- Todd Pletcher returns at the Fair Grounds on Saturday, and he'll saddle Circular Quay in the Risen Star, though he's not officially listed as the trainer. But his name is back in the Form on Sunday, with horses entered in races at Aqueduct and Gulfstream, including the return of last year's Risen Star winner Lawyer Ron at the latter in an allowance with conditions that could have been written specifically for him. Looking at his past performances since he switched to natural dirt, his Derby and Classic lines are ugly scars that deface an otherwise nearly flawless record. Nice to see him back, and hopefully we'll see him join what is already shaping up to potentially be one of the best handicap divisions in some time. With all due respect to Bernardini, the two best horses in the world (or at least on this side of it) are still in training and supposedly slated to meet (though on the other side).

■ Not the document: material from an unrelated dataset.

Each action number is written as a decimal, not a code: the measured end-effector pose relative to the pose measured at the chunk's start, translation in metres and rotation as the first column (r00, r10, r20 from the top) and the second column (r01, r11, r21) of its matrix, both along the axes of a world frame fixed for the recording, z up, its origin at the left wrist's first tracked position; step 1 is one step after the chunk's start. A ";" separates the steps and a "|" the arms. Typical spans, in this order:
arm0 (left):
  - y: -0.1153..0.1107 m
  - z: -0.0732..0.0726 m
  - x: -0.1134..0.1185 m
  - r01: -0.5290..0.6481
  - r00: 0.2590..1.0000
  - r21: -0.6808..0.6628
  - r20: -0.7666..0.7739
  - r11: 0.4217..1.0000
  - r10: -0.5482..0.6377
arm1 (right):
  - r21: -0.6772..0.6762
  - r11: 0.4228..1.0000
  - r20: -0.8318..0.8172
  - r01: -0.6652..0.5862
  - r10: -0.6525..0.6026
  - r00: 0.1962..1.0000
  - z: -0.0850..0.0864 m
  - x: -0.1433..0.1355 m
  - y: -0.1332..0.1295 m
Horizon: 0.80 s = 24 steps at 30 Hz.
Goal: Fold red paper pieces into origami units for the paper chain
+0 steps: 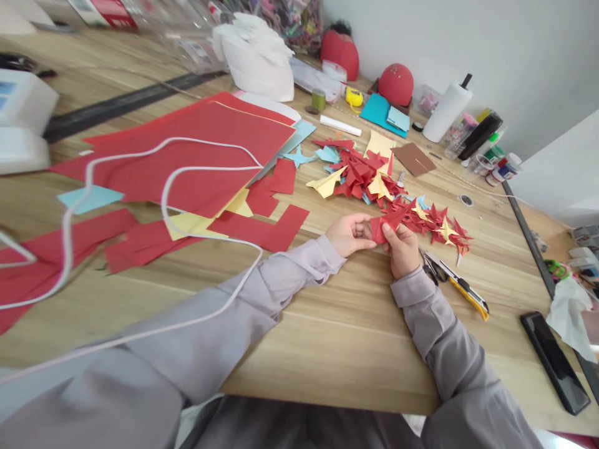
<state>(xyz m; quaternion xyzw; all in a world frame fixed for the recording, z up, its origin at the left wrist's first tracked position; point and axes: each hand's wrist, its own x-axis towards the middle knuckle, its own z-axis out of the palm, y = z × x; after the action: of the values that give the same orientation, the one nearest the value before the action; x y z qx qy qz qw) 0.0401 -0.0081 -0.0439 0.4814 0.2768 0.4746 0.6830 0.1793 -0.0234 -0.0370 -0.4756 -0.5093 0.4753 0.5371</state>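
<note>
Between my two hands is a small folded piece of red paper (380, 228), held a little above the table. My left hand (349, 234) pinches its left side. On the other side, the fingers and thumb of my right hand (403, 249) are closed on it. Just beyond lies a heap of folded paper pieces (362, 174), mostly red with some yellow and blue. Several red and yellow paper stars (447, 229) spread to its right. Scissors (435, 268) and a yellow-handled utility knife (461, 284) lie right of my right hand.
Large red paper sheets (187, 156) and cut red strips (276, 231) cover the left, crossed by a white cable (166, 193). A black phone (555, 362) lies at the right edge. Behind stand a white tissue pack (257, 65), a red dome (395, 84) and several bottles (482, 134).
</note>
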 end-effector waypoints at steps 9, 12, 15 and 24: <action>0.002 -0.001 0.003 -0.079 0.997 -0.037 0.021 0.996 0.080 | 0.008 1.000 0.038 0.005 -0.005 0.999 -0.003 -0.001 0.000; 0.002 -0.002 0.004 -0.067 0.998 -0.077 0.013 0.995 0.068 | 0.023 1.000 0.042 -0.007 0.006 0.999 -0.003 -0.001 -0.001; 0.001 -0.002 0.004 -0.057 0.998 -0.074 -0.003 0.996 0.057 | 0.017 1.000 0.055 0.005 -0.006 0.998 -0.002 -0.001 -0.001; -0.001 -0.002 0.003 -0.002 0.993 0.022 -0.116 1.000 0.004 | 0.029 0.999 0.036 0.034 -0.035 0.999 -0.002 -0.003 0.000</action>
<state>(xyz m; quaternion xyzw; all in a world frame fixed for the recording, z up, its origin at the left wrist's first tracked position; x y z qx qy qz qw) 0.0429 -0.0093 -0.0456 0.5153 0.3113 0.4499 0.6596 0.1766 -0.0237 -0.0393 -0.4850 -0.5176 0.4500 0.5425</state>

Pletcher will also start Master Command in the Grade 3 Mineshaft Handicap in the 6th race on the Louisiana Derby Preview card. He's listed at 8-5 on the morning line, and has that big 114 Beyer at the Meadowlands, and doesn't that look a bit high to be true? He was allowed his own pace on the inside according to the chart, and freaked a bit on a track playing very quickly all night; 16K claimers went 1:09.25 in the first.

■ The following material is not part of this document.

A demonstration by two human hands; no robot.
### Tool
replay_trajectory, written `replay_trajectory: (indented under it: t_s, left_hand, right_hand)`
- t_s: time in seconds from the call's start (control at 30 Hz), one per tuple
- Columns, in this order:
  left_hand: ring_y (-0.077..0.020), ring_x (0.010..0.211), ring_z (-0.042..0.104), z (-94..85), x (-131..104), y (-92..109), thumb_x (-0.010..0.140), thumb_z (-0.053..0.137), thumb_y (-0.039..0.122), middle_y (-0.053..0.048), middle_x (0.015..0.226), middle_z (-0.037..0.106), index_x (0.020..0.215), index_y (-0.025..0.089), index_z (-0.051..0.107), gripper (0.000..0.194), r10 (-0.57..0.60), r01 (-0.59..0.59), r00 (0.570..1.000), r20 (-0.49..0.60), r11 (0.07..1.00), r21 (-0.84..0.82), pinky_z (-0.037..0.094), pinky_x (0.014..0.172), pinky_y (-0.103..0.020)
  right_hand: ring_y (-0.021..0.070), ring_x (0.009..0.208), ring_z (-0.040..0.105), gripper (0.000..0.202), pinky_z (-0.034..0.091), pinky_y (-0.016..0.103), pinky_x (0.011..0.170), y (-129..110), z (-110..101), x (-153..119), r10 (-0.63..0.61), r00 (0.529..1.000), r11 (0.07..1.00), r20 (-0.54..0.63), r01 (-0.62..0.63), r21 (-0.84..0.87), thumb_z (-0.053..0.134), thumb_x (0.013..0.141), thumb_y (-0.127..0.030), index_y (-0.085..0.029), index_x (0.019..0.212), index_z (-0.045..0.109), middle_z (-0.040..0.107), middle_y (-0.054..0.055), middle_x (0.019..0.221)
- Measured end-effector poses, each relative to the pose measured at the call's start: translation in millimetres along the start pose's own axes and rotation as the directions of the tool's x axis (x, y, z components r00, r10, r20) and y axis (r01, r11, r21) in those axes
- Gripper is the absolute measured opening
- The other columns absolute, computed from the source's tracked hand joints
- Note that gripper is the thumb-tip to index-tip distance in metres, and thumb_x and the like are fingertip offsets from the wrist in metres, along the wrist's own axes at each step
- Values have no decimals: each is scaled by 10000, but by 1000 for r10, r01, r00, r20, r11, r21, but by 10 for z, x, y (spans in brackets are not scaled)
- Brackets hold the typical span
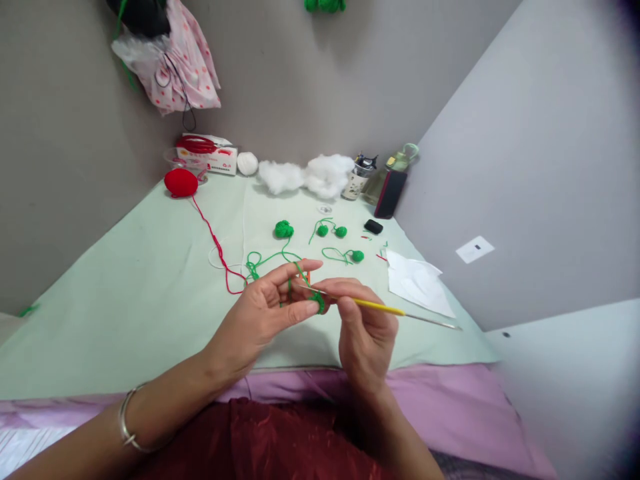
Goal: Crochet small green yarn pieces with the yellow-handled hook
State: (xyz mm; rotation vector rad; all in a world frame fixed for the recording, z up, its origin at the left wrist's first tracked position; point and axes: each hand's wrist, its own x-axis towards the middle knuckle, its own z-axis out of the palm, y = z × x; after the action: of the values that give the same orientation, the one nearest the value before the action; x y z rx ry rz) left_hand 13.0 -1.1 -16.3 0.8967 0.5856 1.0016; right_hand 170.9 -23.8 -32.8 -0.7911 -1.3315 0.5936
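Note:
My left hand point(273, 303) pinches a small green crochet piece point(317, 301) between thumb and fingers, and green yarn point(300, 268) runs over its raised index finger. Between the fingers of my right hand point(367, 327) is a crochet hook point(377, 305) with a yellow grip and metal ends. The hook's left tip lies at the green piece. The yarn leads back to a small green yarn ball point(284, 229) on the table. Just behind the fingers shows a bit of something orange point(304, 276), mostly hidden.
Small green crochet balls point(357, 256) with yarn tails lie beyond my hands. A red yarn ball point(181, 182), white yarn ball point(247, 163), white stuffing point(327, 175), pen cup point(356, 181) and phone point(391, 195) line the back. White paper point(419, 283) lies right, beside the wall.

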Motion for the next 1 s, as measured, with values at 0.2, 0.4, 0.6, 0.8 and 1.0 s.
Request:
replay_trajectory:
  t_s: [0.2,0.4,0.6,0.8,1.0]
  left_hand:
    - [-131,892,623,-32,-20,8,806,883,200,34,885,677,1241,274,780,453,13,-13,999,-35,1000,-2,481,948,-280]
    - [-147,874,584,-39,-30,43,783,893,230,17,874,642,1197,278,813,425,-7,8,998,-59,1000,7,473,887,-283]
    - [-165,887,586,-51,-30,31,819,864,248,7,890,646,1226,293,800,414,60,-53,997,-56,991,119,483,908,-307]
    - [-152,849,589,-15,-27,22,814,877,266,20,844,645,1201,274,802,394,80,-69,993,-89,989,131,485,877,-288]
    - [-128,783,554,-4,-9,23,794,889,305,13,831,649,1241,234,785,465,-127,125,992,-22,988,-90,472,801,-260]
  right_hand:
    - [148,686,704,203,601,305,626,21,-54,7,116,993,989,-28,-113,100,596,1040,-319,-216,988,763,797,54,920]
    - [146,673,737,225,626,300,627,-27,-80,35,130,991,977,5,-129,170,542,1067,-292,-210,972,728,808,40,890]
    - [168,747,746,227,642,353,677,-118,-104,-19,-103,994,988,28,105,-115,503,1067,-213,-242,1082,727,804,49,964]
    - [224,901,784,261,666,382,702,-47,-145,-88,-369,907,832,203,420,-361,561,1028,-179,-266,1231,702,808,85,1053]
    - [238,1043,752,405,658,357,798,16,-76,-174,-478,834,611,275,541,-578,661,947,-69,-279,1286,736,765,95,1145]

Of course, he could win this race based on some of his lesser efforts, and it is Pletcher off the layoff after all. But I dunno, it will be the first horse Pletcher has saddled in 45 days. Maybe he'll be rusty and screw something up. Do you think he practiced on a mechanical horse?
Well Said (Aptitude) makes his third start off the layoff, and achieved a career best 100 Beyer in a sloppy track allowance over this track. He ran a clear second to Good and Lucky, a vastly improved four-year old who was coming off a stakes win. Well Said was having a fine three-year old season early in 2006, capped off by a respectable 4th in the Rebel, just 3 1/2 lengths in back of Lawyer Ron, and a neck behind Steppenwolfer. Prior to that, he defeated Brilliant - twice - on the dirt, just before that one went on to take four grass races, two of those graded stakes, in six tries on that surface. He was gone for nine months after the Rebel, and won his return. though both of comeback races were in the slop, he's shown he can run on dirt as well. He's 9-2 morning line, and I guess that's about right, especially if the favorite's saddle slips. I'm not in love with Purim on the dirt here, and if he goes off at his 5-2 morning line, he's overbet in my opinion.
- Back to the Risen Star for a moment, Spankey Come Home, who was involved in that wacky race at Santa Anita when his DQ gave Giacomo's half-brother Tiago his maiden win, is amongst the entries despite still being a maiden. He posted a bullet seven furlong work last week, and jockey Gerry Olguin is in for the ride. I know at least one - actually, two - people who will probably have him on his ticket at 30-1 morning line.
- Pletcher's return has reader Jim L fuming over the Eclipse Award that Pletcher collected while under suspension and notes:
The NFL has instituted a policy in which no player shall be eligible for the Pro Bowl or reap any contractual benefit of being selected if he is caught using illegal substances. Maybe racing should have a similar policy.It would be a way for the industry to do something without really doing much. Who cares, really, about the Eclipse award for trainers; it's not like it would have cost Pletcher any endorsements for Just For Men if he didn't win it. This would spare any trainer who's a victim of an "accidental" positive from any dire fate.
Still, it is rather symbolic, and a potential embarrassment to be sure. It would at least show that the industry is serious. If it can't even take a symbolic step, then how will they ever tackle the problem substantively?
- Brilliant was reported to be on the comeback trail in a January 25th article in the Form.